The widespread use of global positioning systems (GPS) allows cockpit navigation systems to provide air speed and ground speed more or less directly.

Another method of obtaining speed and position is the inertial navigation system (INS), which keeps track a vehicle's acceleration using gyroscopes and linear accelerometers; this information can then be integrated in time to obtain speed and position, as long as the INS was properly calibrated before departure. INS has been present in civil aviation for a few decades and is mostly used in medium to large aircraft as the system is fairly complex.

If neither GPS or INS are used, the following steps are required to obtain speed information:

An airspeed indicator is used to measure indicated airspeed (IAS) in knots.

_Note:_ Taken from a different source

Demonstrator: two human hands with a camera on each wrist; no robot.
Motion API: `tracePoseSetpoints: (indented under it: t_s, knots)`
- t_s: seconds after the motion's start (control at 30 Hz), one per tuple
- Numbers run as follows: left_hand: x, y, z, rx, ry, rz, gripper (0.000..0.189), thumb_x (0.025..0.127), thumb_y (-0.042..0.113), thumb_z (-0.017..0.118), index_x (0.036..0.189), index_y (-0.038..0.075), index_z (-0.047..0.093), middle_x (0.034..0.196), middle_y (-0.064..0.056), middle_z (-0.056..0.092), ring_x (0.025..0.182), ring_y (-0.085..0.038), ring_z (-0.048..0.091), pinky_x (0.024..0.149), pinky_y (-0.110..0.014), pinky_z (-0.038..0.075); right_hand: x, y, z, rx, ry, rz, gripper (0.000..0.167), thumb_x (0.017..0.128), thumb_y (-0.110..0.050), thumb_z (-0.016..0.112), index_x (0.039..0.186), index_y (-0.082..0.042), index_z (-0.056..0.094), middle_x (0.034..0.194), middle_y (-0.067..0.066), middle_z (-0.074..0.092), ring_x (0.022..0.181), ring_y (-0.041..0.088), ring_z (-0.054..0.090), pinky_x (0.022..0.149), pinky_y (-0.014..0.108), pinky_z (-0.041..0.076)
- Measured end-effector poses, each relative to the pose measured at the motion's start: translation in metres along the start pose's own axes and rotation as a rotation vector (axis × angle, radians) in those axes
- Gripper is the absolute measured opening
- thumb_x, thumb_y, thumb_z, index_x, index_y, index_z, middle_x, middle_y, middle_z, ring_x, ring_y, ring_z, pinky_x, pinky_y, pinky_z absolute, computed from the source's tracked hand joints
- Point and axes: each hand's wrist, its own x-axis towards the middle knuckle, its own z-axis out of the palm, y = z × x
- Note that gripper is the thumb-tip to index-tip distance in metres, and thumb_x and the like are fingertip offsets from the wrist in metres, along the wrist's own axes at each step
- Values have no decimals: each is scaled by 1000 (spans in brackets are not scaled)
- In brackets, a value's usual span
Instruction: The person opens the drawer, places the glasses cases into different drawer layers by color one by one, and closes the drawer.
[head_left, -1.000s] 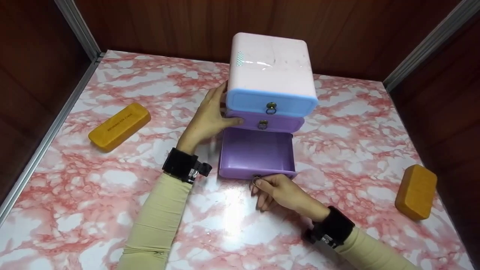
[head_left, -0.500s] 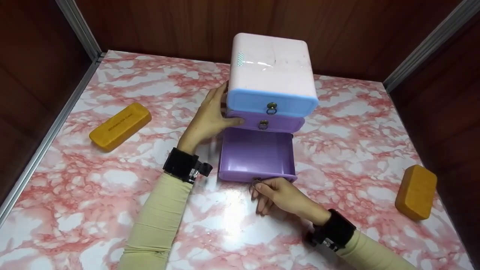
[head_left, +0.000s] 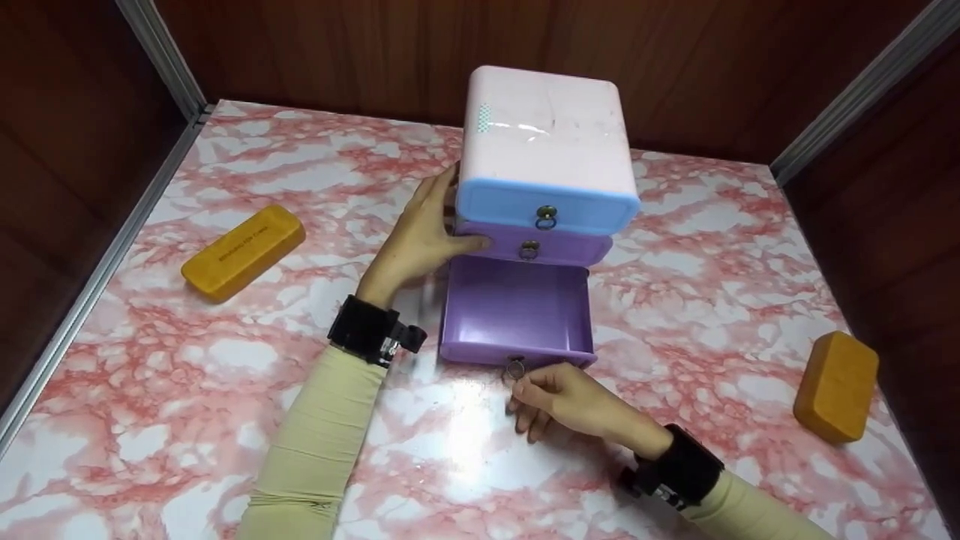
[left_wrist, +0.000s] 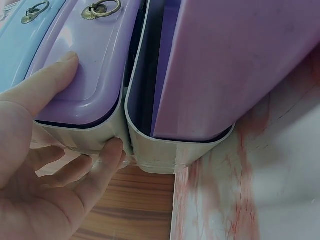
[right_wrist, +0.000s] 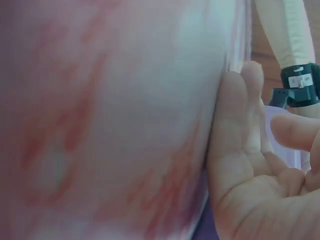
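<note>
A small drawer cabinet (head_left: 551,127) stands at the table's back, with a pale pink top, a blue top drawer (head_left: 585,214) and a purple middle drawer (head_left: 577,249), both pushed in. Below them the purple bottom drawer (head_left: 517,304) is pulled out, and its inside is bare. My left hand (head_left: 412,240) holds the cabinet's left side; in the left wrist view its thumb (left_wrist: 55,77) presses the middle drawer's front, fingers against the side wall. Just in front of the bottom drawer's ring pull (head_left: 515,369), my right hand (head_left: 574,401) has loosely bent fingers with nothing between them.
One mustard-yellow oblong case (head_left: 244,255) with printed lettering lies at the left. Another yellow case (head_left: 836,386) lies near the right edge. The marbled table (head_left: 420,465) is bounded by dark wooden panels (head_left: 360,60) at the back and both sides.
The bottom drawer slid slightly toward me, then my right hand let go of its ring pull and drew back a little. My left hand has stayed on the cabinet.
</note>
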Motion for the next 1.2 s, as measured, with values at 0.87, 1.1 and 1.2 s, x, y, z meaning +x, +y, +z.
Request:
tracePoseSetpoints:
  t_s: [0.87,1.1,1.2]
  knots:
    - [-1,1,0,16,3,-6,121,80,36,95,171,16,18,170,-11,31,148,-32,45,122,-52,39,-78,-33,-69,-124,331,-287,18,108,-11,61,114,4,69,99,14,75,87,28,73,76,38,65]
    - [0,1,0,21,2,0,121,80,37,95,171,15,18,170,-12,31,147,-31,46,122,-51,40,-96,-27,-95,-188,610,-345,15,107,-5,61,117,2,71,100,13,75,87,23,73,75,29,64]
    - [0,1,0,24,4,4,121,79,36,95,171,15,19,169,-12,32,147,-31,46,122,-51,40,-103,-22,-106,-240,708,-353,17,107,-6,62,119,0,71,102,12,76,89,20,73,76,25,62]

IAS is converted to calibrated airspeed (CAS) using an aircraft-specific correction table.

CAS is converted to equivalent airspeed (EAS) by allowing for compressibility effects.

EAS is converted to true airspeed (TAS) by allowing for density altitude, i.e. height and temperature.

TAS is converted to ground speed by allowing for any head or tail wind.

• Weight units

The weight of an aircraft is most commonly measured in kilograms, but may sometimes be measured in pounds, especially if the fuel gauges are calibrated in pounds or gallons. Many airlines request that weights be rounded to a multiple of 10 or 100 units. Great care is needed when rounding to ensure that physical constraints are not exceeded.

When chatting informally about a flight plan, approximate weights of fuel and/or aircraft may be referred to in tons. This 'ton' is generally either a metric tonne or a UK long ton, which differ by less than 2%, or a short ton, which is about 10% less.